The play narrates the story of prince Kalyanavarman of Magadha, whose adopted brother Chandasena forms an alliance with the rival Licchavis, and treacherously attacks Magadha. Kalyanavarman's father Sundaravarman dies in the attack, and his mother Madiravati commits suicide by self-immolation. The orphaned young prince is taken to safety by his nurse Vinayandhara and other loyalists, and spends several years in exile in the Vindhya forest. When he grows up, his loyal minister Mantragupta instigates the Shabhara and the Pulinda tribes to rebel against Chandasena, and while Chandasena is busy curbing the revolt, stages a coup in the capital Pataliputra. Chandasena is killed, and Kalyanavarman becomes the new king. He marries the Shurasena princess Kirtimati, whom he had met during his exile.

== Authorship and date ==

Kaumudi-Mahotsava was discovered from a single manuscript from Kerala. The manuscript was partially damaged by worms and had a hole at the place that appears to state the beginning of the author's name in the prologue. The visible part of the author's name can be read as ("-kayā"); the ending syllable suggests that this is a feminine name. Scholar Manavalli Ramakrishna Kavi (1866-1957) saw the remains of what he believed to be "ja", and read the name as "jakayā", although Indologist A. K. Warder finds this reading doubtful.

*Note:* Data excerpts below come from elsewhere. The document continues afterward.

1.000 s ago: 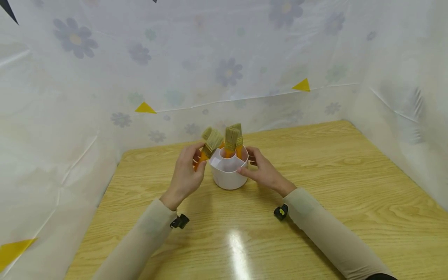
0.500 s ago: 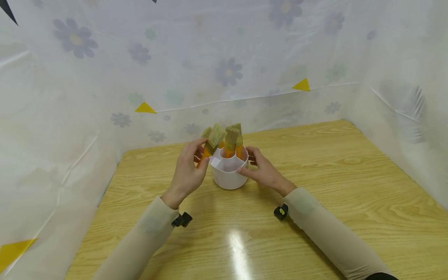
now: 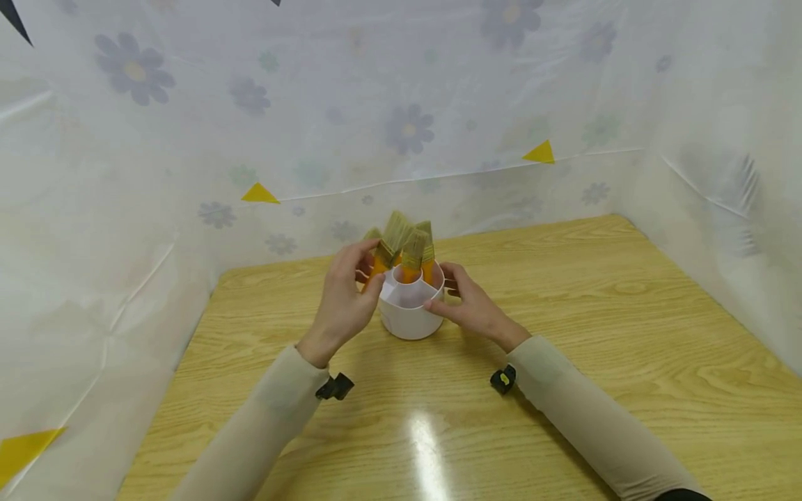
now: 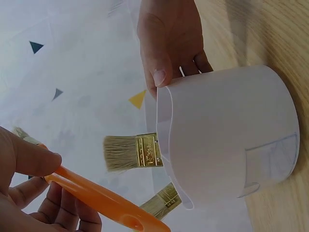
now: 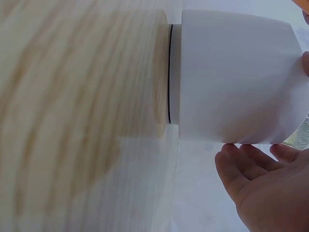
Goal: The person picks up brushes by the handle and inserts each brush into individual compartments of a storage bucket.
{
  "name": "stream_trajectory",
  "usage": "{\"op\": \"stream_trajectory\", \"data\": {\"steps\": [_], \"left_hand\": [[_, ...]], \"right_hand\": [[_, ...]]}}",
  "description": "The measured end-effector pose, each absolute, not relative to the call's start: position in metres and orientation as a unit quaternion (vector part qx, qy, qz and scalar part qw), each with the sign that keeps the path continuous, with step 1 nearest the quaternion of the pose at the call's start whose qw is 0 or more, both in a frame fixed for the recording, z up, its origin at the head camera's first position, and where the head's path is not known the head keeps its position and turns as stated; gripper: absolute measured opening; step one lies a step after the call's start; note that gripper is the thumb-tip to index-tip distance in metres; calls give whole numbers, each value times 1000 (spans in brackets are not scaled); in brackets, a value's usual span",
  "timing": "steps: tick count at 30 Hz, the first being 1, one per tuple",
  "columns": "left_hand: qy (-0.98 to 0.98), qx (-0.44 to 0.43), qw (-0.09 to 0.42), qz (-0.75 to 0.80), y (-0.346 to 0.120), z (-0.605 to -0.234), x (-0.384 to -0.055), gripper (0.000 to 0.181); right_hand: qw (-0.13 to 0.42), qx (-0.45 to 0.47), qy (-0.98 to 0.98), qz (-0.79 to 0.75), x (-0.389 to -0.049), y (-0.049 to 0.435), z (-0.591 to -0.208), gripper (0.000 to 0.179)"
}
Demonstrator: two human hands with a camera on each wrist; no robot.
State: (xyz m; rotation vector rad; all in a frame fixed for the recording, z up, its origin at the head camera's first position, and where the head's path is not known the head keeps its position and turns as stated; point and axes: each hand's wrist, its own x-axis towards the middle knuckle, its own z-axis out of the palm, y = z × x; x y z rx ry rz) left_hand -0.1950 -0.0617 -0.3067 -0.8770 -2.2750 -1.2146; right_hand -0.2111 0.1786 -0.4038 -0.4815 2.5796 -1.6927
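My left hand (image 3: 344, 303) pinches a paintbrush by its orange handle (image 4: 99, 195) between thumb and fingers. The brush's pale bristles (image 3: 397, 229) point up and lean right, beside the left rim of a white round divided holder (image 3: 410, 324). Other paintbrushes stand bristles up in the holder, one in its centre tube (image 3: 413, 252) and one behind it (image 3: 428, 240). More bristles (image 3: 372, 234) show past my left fingers. My right hand (image 3: 473, 306) grips the holder's right side, thumb at the rim and fingers against the outer wall, as the right wrist view shows.
The holder stands on a wood-grain table (image 3: 564, 292) towards its back edge. Behind and at both sides hang pale flower-print plastic sheets (image 3: 351, 104) with yellow triangles (image 3: 260, 193). Each wrist carries a small black camera (image 3: 503, 380).
My left hand has moved right with the paintbrush, bringing it over the holder's left side, and the brush is more upright. My right hand and the holder have stayed in place.
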Motion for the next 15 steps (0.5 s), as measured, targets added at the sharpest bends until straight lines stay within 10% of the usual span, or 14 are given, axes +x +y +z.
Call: {"op": "stream_trajectory", "data": {"steps": [15], "left_hand": [[-796,-325,203,-468,-50,-301,-197,46]], "right_hand": [[9,-156,826,-541,-212,179,-405,84]]}}
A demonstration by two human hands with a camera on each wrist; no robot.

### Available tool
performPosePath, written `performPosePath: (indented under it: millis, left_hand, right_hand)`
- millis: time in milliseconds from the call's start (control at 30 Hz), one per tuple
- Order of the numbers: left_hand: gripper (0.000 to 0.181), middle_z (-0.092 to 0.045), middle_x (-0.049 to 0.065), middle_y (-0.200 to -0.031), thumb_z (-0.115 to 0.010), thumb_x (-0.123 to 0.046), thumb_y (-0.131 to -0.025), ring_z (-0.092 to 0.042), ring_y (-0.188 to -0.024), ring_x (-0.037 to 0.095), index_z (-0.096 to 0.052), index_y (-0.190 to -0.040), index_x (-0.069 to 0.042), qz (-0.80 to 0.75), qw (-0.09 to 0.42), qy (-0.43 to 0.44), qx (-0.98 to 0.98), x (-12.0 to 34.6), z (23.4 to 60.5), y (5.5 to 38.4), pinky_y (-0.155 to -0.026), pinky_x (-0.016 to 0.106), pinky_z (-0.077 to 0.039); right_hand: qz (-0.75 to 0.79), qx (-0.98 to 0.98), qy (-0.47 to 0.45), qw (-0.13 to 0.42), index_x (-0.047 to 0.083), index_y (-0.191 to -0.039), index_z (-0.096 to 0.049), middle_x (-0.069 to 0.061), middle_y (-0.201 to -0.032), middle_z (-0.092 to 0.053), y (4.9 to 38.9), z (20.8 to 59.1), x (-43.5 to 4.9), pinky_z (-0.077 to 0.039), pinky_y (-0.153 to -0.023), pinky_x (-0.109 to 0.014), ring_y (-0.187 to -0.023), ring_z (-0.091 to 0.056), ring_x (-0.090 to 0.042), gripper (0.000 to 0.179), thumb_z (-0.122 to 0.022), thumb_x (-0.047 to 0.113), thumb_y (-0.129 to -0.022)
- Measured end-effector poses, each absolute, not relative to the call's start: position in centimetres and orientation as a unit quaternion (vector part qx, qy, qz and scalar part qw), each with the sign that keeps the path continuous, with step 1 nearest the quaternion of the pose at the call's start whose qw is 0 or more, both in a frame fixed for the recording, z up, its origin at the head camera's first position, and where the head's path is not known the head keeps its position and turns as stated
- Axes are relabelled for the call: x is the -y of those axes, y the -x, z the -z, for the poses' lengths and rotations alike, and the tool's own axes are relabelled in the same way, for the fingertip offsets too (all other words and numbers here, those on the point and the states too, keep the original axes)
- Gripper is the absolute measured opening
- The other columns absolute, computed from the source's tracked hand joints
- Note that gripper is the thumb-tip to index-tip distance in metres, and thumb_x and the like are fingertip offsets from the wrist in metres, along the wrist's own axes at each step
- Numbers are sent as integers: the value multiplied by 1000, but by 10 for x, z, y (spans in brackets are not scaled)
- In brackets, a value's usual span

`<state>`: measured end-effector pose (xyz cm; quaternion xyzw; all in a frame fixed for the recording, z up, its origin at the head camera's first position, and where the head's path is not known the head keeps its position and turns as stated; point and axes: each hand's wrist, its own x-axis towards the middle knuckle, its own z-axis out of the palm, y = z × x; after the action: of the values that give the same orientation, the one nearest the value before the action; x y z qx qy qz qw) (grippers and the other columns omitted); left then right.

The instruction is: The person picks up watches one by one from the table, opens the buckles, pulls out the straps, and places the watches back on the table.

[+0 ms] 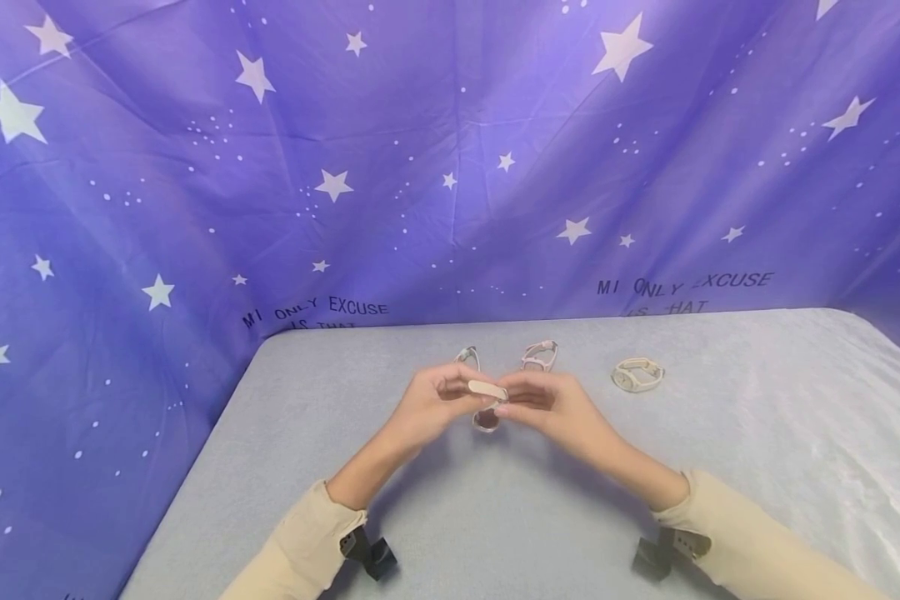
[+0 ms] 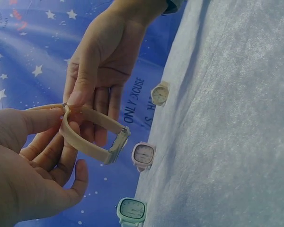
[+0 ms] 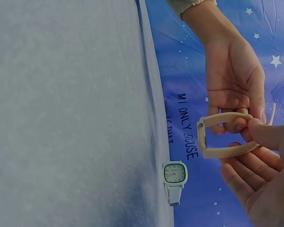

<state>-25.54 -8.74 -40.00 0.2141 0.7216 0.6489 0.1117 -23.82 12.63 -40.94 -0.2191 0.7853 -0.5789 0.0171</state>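
Observation:
A wristwatch with a beige strap [image 2: 85, 144] is held up between both hands, its strap looped and the two ends meeting at the fingertips. The left hand [image 1: 431, 404] pinches one strap end between thumb and fingers. From the other side, the right hand [image 1: 558, 404] pinches the strap near the same joint. The watch case [image 1: 486, 419] hangs below the fingers in the head view. In the right wrist view a loose strap tip [image 3: 273, 113] sticks out past the thumbs. Whether the buckle is fastened cannot be made out.
Behind the hands lie a pale green watch [image 2: 131, 210] and a pink watch [image 2: 143, 155]. Another cream watch [image 1: 637, 375] lies farther right. All rest on a grey cloth-covered table [image 1: 495, 533]. A purple star-patterned curtain [image 1: 450, 100] hangs along its back edge.

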Motion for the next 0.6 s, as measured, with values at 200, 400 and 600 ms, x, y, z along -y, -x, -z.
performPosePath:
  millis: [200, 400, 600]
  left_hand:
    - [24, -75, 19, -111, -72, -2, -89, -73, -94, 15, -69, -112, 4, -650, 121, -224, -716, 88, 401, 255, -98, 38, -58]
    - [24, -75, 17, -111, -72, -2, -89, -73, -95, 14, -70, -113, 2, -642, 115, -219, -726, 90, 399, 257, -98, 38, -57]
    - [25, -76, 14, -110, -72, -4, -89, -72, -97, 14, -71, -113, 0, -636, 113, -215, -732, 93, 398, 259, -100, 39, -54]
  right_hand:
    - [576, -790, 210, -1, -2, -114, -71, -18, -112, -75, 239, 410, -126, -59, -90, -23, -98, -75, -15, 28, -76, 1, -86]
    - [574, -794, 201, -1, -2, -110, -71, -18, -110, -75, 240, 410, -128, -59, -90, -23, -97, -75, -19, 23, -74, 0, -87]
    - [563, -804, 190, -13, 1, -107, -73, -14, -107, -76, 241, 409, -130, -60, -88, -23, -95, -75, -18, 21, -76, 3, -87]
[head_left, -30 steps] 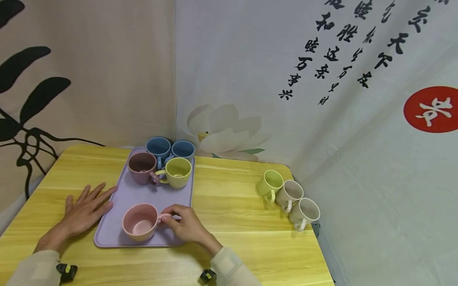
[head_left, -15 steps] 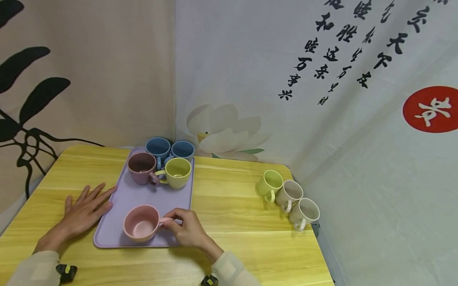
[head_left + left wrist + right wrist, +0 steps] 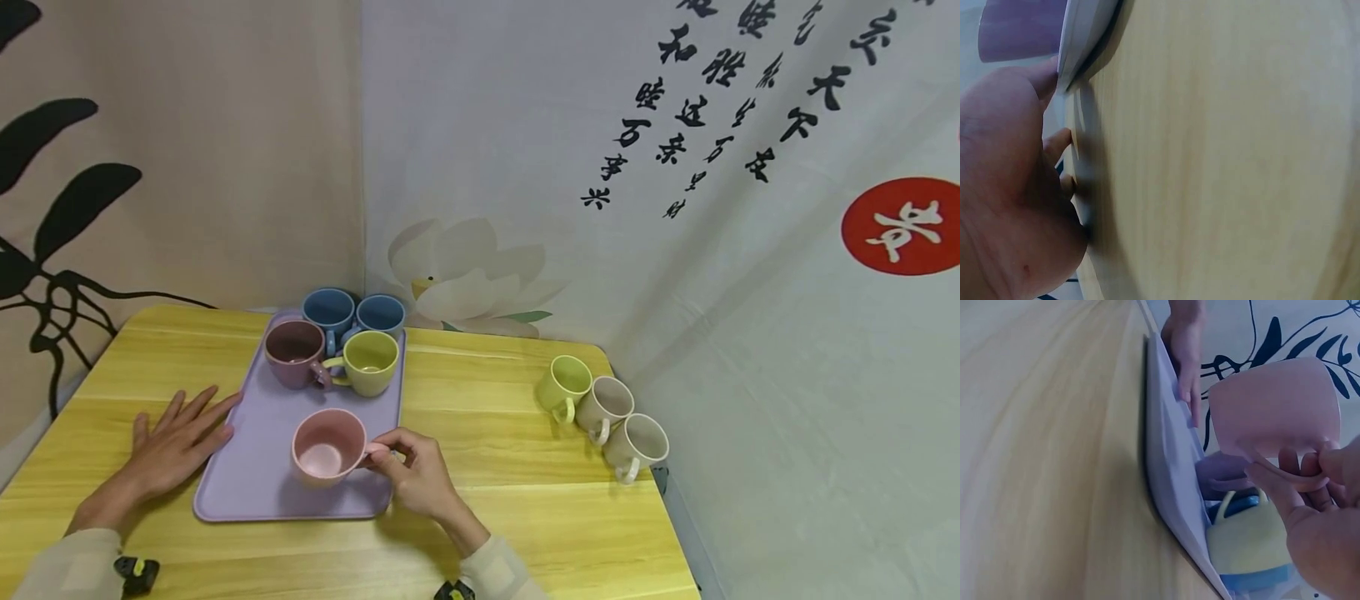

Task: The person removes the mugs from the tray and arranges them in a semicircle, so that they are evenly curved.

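My right hand (image 3: 423,475) pinches the handle of a pink mug (image 3: 328,448). In the right wrist view the pink mug (image 3: 1275,406) is lifted clear of the lavender tray (image 3: 1175,456). Fingers spread, my left hand (image 3: 176,446) rests at the left edge of the tray (image 3: 247,492), and its fingertips touch the rim. On the tray's far half stand a purple mug (image 3: 295,354), a yellow mug (image 3: 371,363) and two blue mugs, one at the left (image 3: 328,310) and one at the right (image 3: 381,314). The left wrist view shows my left hand (image 3: 1016,181) against the wooden tabletop.
At the right of the wooden table (image 3: 495,533) stand a green mug (image 3: 564,385) and two off-white mugs, the nearer one (image 3: 636,446) close to the table's right edge. Behind the table hangs a pale cloth (image 3: 480,150) with printed leaves and characters.
The pink mug has risen off the tray and moved to the right and away from me, with my right hand holding its handle. My left hand has stayed in place.
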A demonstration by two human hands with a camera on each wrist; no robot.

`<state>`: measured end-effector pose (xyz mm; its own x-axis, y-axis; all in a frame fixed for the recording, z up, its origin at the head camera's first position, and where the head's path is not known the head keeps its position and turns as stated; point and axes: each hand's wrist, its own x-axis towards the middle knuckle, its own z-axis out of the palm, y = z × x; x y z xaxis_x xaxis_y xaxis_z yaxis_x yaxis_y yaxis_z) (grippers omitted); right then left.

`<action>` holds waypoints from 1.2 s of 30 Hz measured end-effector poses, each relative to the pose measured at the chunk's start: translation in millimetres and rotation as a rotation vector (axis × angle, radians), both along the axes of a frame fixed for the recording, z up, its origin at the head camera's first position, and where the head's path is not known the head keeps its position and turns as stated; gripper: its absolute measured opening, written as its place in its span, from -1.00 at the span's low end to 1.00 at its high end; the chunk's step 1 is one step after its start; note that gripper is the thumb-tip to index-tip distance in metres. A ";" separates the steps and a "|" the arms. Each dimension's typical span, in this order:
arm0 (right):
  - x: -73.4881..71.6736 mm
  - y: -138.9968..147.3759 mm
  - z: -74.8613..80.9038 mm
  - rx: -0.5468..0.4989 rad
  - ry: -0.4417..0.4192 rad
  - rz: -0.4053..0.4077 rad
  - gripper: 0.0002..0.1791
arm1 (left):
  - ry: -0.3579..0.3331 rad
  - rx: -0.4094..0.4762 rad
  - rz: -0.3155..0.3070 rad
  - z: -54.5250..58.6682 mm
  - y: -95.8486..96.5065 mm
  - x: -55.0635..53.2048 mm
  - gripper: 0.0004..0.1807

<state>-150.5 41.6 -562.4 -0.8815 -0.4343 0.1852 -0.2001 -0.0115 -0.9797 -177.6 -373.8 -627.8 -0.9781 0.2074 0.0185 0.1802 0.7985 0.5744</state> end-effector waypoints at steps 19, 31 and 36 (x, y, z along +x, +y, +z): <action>-0.1 36.4 6.8 -0.057 0.012 -0.054 -0.71 | -0.025 0.012 -0.008 5.3 1.3 2.6 -0.29; -6.3 63.7 14.0 -0.150 0.047 -0.104 -0.71 | -0.014 0.006 -0.010 4.0 1.0 3.1 -0.29; -7.1 72.4 14.7 -0.161 0.053 -0.134 -0.71 | -0.014 0.007 -0.015 4.2 -0.1 2.7 -0.29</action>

Based on Kavi's reading and the space occupied by the hole, some scholars have theorized that the author was "Vijjakayā", identifying her with the poet Vijja, who in turn, is sometimes identified with Vijaya, the daughter-in-law of the 7th century Chalukya king Pulakeshin II. However, Warder notes that the word could have been another name, such as "Morikayā". Alternatively, the broken word may not be a name at all: it is possible that the sentence containing it states that "the play was composed with a sub-plot patākayā".

An analysis of the play's style and language indicates that it was definitely not authored by Vijja: the play resembles the works of earlier authors such as Bhasa (3rd or 4th century). It may have been composed somewhat later by an imitative writer, but it is highly unlikely to have been composed as late as the 9th (or even the 6th) century.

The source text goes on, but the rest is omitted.